The assessment by the Health and Safety Executive (HSE) that Covid-19 in not a “serious” workplace risk has been described as “beyond belief” by Labour’s Shadow Employment Secretary Andy McDonald.

The UK safety regulator has three risk categories – serious, significant and minor.

In responding to a question on the Covid-19 ranking from Labour’s Shadow Employment Secretary Andy McDonald, Employment Minister Mims Davies, admitted in a written statement that: “The HSE has decided the category ‘significant’ in the EMM [Enforcement Management Model] table best supports inspectors in making sensible, proportionate regulatory decisions.

“The definition is that the effects are non-permanent or reversible, non-progressive and any disability is temporary. This definition refers to the likely response of the working population as a whole, not taking account of individuals with a particular resistance or susceptibility.”

The HSE received 134,000 complaints related to Covid concerns since the start of the pandemic, but issued just 192 enforcement notices and has taken no prosecutions to-date (as of mid-February 2021).

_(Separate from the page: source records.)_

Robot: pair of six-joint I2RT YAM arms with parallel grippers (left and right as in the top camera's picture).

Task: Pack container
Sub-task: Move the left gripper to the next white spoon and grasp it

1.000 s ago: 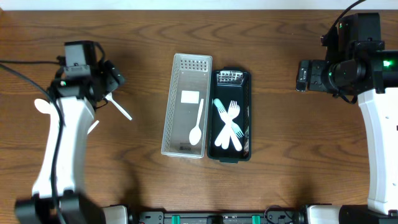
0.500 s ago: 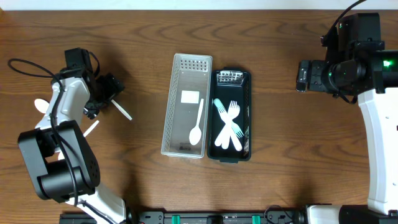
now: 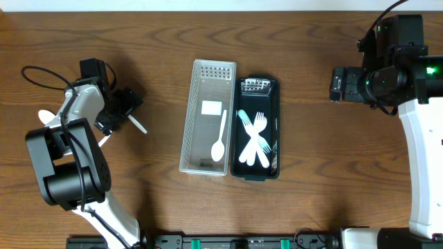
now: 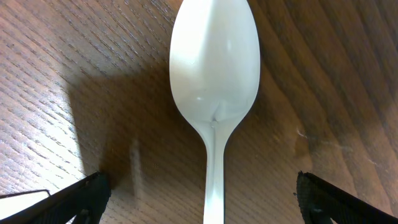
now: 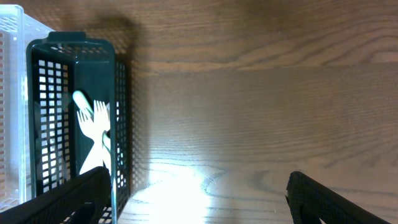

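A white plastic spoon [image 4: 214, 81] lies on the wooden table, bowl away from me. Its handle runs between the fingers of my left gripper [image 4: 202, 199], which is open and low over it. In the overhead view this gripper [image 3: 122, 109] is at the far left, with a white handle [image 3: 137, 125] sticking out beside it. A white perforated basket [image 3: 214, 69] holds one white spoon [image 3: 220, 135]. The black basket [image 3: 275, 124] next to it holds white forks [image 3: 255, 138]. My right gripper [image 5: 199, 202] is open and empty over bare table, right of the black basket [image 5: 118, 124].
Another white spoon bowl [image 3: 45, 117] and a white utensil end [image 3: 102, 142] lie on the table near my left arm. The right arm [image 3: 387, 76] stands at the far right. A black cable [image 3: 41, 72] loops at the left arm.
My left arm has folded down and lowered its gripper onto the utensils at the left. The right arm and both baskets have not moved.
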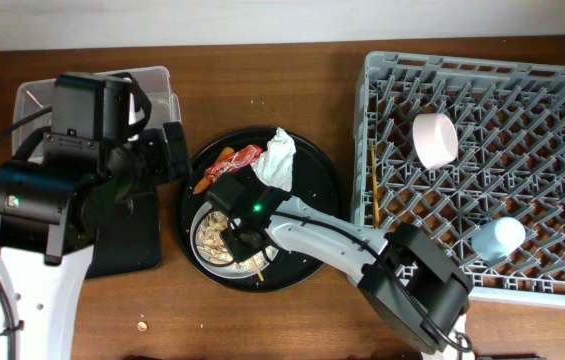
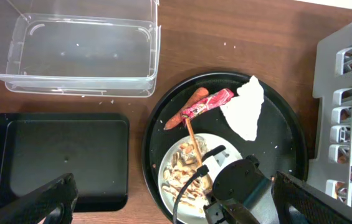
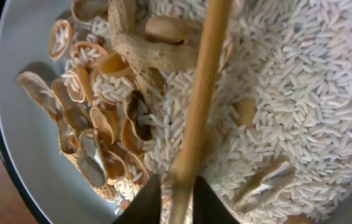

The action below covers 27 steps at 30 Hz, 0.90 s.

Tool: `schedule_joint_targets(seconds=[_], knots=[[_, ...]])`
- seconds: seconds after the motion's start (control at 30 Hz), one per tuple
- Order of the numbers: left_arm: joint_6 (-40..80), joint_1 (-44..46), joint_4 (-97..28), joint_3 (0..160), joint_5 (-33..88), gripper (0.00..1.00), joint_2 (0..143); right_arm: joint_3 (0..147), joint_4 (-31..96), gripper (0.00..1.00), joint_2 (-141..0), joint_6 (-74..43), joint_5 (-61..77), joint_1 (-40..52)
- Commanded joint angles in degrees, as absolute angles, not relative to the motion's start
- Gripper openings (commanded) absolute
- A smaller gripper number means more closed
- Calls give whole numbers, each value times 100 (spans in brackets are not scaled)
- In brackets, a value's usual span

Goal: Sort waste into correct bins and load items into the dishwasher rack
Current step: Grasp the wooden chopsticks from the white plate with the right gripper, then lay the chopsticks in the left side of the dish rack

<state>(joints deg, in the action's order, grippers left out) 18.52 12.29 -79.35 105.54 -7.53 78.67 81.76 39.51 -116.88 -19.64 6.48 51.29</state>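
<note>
Two chopsticks: first chopstick (image 1: 372, 185) lies at the dishwasher rack (image 1: 482, 62) left wall; second chopstick (image 3: 200, 93) pinched in right gripper (image 3: 177, 193), over plate (image 3: 14, 137) of rice (image 3: 300, 87). One bowl (image 1: 434, 138), one cup (image 1: 499, 238) racked. Left gripper (image 1: 172, 152) spread, empty.

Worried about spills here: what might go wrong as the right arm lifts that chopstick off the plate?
The chopstick lies across loose rice and shells, so lifting may flick scraps off the plate onto the round black tray. The right gripper holds it toward one end; it may pivot in the jaws.
</note>
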Motion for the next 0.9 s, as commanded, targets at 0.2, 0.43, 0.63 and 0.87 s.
schedule_joint_targets(seconds=[0.2,0.43,0.63,0.87], knots=[[1931,1210,-7942,10558,-753,99,7918,8370,4768,4,-10241,-2001,-738,4491],[1929,1210,-7942,10558,-753,99,7918,8370,5363,4,-9778,-2447,-327,1667],[1931,1210,-7942,10558,-751,99,7918,8359,5684,42,-9841,-2259,-456,1503],[1931,1210,-7942,10558,-751,99,7918,8359,5730,98,-6692,-1885,473,2252]])
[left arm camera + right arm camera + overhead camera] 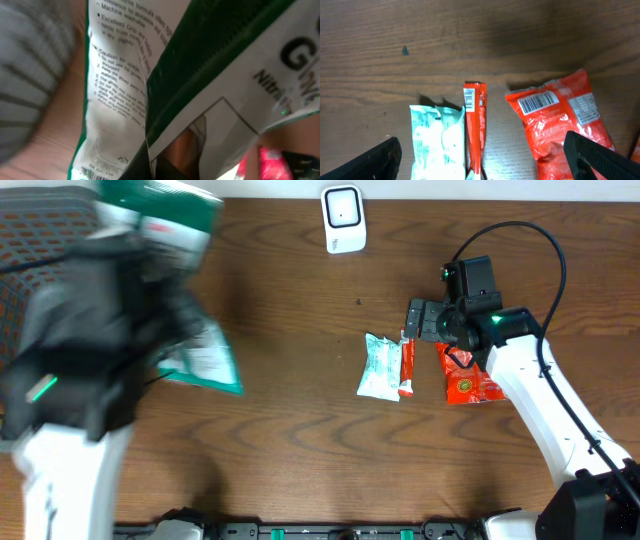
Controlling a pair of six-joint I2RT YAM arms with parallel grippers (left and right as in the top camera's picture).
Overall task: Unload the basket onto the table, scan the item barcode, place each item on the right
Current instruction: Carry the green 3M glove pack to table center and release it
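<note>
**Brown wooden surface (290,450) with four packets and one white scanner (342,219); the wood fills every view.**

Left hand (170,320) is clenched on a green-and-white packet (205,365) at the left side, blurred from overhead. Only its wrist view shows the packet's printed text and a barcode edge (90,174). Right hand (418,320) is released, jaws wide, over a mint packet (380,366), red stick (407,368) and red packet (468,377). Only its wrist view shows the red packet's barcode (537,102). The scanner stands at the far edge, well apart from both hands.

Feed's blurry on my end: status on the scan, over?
Left gripper shut on green glove pack, lifted, motion-blurred. Right gripper open above red bag. Scanner at far edge, pack off to its left.
</note>
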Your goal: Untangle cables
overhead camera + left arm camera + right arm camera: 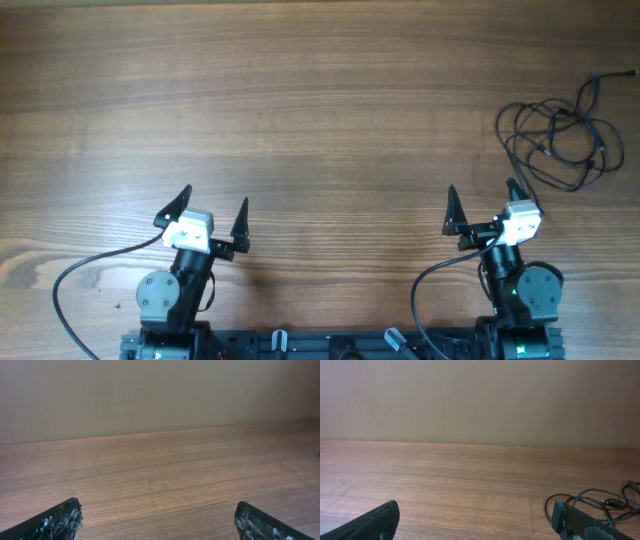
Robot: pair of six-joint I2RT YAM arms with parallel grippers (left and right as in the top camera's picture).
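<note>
The cables (560, 130) lie as a loose tangle of thin black loops at the far right of the wooden table, one end trailing off toward the right edge. My right gripper (482, 190) stands open, nearer than the tangle and to its left, touching nothing. In the right wrist view the cables (609, 503) show just past the right finger (565, 515), and the right gripper (475, 507) holds nothing. My left gripper (215, 197) is open over bare wood at the near left, far from the cables. The left wrist view shows the left gripper (157, 505) wide open with only table between its fingers.
Wooden table (320, 90) spans the whole view. Thick black arm wires curve beside each base, one at the left (62, 285) and one at the right (420, 285). The arm bases and a black rail run along the near edge. A plain wall (160, 395) stands behind the table.
</note>
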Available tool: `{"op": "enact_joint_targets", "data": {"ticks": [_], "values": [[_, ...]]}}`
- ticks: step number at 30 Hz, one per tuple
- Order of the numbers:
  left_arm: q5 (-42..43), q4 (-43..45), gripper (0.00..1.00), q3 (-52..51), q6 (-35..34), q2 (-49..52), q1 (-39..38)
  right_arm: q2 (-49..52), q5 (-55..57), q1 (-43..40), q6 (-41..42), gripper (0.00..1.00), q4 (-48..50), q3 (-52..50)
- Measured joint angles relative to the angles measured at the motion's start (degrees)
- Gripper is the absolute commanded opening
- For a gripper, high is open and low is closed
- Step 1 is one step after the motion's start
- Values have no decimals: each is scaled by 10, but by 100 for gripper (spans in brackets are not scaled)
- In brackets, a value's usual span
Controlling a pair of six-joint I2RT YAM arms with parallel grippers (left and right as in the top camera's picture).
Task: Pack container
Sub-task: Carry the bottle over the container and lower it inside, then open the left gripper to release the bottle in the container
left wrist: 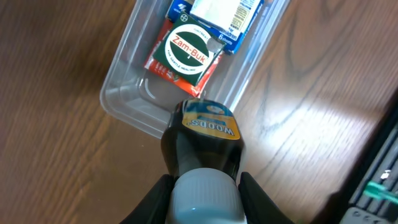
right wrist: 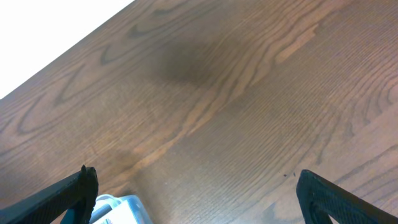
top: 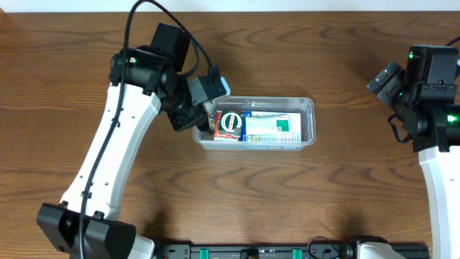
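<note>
Brown wooden table (top: 287, 201). My left gripper (left wrist: 204, 193) clamps a dark, white-capped bottle (left wrist: 202, 140) at the nine o'clock end of the clear container (top: 307, 122), which sits mid-table holding a green-and-red box (top: 230, 124) and a blue box (top: 273, 128). At three o'clock, my right gripper (right wrist: 198, 193) hangs spread wide.

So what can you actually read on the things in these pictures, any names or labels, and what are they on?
"Zam-Buk": on the round label of the green and red box lying in the container.
"WOODS": on the label of the dark bottle in the left gripper, upside down in the left wrist view.
Small print under "Zam-Buk": too small to read.
Blue and white box: print too blurred to read.
</note>
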Motion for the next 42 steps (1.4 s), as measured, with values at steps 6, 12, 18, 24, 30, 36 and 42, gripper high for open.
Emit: {"op": "enact_joint_targets", "data": {"ticks": [6,12,18,24,30,36,42], "values": [[-5,28,19,-16,34,0,0,0,0,0,0,99,0,0],[-8,61,15,-31,61,0,0,0,0,0,0,99,0,0],[-8,98,14,-64,85,4,0,0,0,0,0,99,0,0],[-10,136,13,-84,93,37,0,0,0,0,0,99,0,0],[-24,154,13,-86,94,73,0,0,0,0,0,99,0,0],[-57,154,13,-86,95,101,0,0,0,0,0,99,0,0],[-64,156,25,-86,95,105,-1,0,0,0,0,99,0,0]]}}
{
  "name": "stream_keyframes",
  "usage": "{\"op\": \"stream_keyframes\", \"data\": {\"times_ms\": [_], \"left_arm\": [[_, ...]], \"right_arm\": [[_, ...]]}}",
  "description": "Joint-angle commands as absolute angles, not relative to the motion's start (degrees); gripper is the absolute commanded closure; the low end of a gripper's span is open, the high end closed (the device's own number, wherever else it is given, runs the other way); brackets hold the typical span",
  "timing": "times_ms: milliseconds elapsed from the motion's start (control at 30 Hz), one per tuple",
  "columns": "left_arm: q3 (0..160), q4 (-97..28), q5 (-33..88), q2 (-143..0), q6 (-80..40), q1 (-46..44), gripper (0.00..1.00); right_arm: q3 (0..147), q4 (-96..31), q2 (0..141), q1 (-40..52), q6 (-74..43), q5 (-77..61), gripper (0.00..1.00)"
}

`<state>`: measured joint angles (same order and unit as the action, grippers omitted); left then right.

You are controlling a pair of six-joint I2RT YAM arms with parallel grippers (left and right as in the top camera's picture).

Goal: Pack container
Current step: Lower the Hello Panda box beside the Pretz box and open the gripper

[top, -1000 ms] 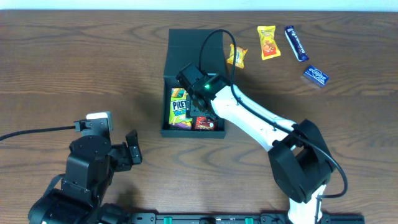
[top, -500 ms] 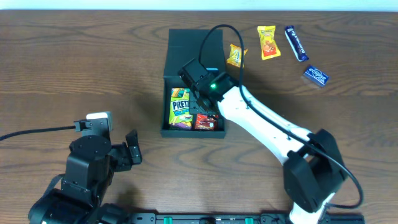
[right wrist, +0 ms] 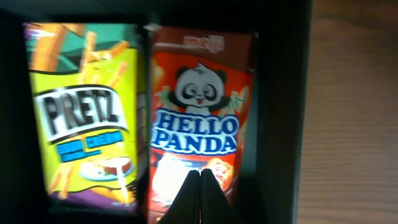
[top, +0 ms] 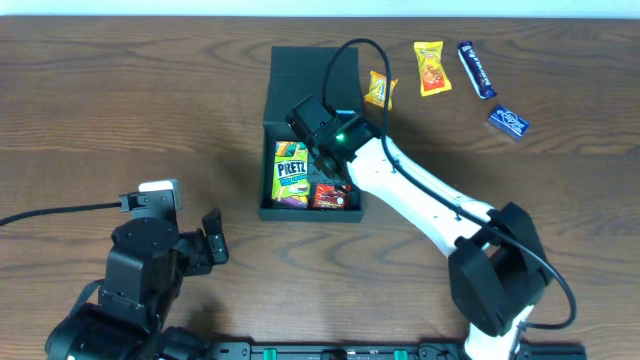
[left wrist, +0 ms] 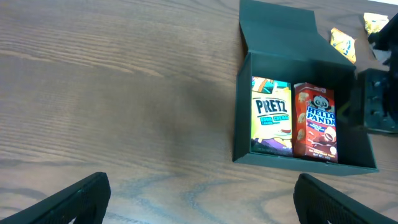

Commenting on Minister Davies’ response to his written question, Labour’s Andy McDonald (pictured below) said: “Given that almost 113,000 people have died from Covid-19 and as many as one in five people are suffering from the effects of ‘long Covid,’ it is beyond belief that the government does not consider the virus to be a serious risk to working people.”

McDonald added: “With workplace health and safety enforcement almost non-existent and after a decade of cuts that has left agencies under-resourced, the government must urgently re-categorise Covid-19 as a serious risk and bring in new safety rules and enforcement to protect workers’ lives.”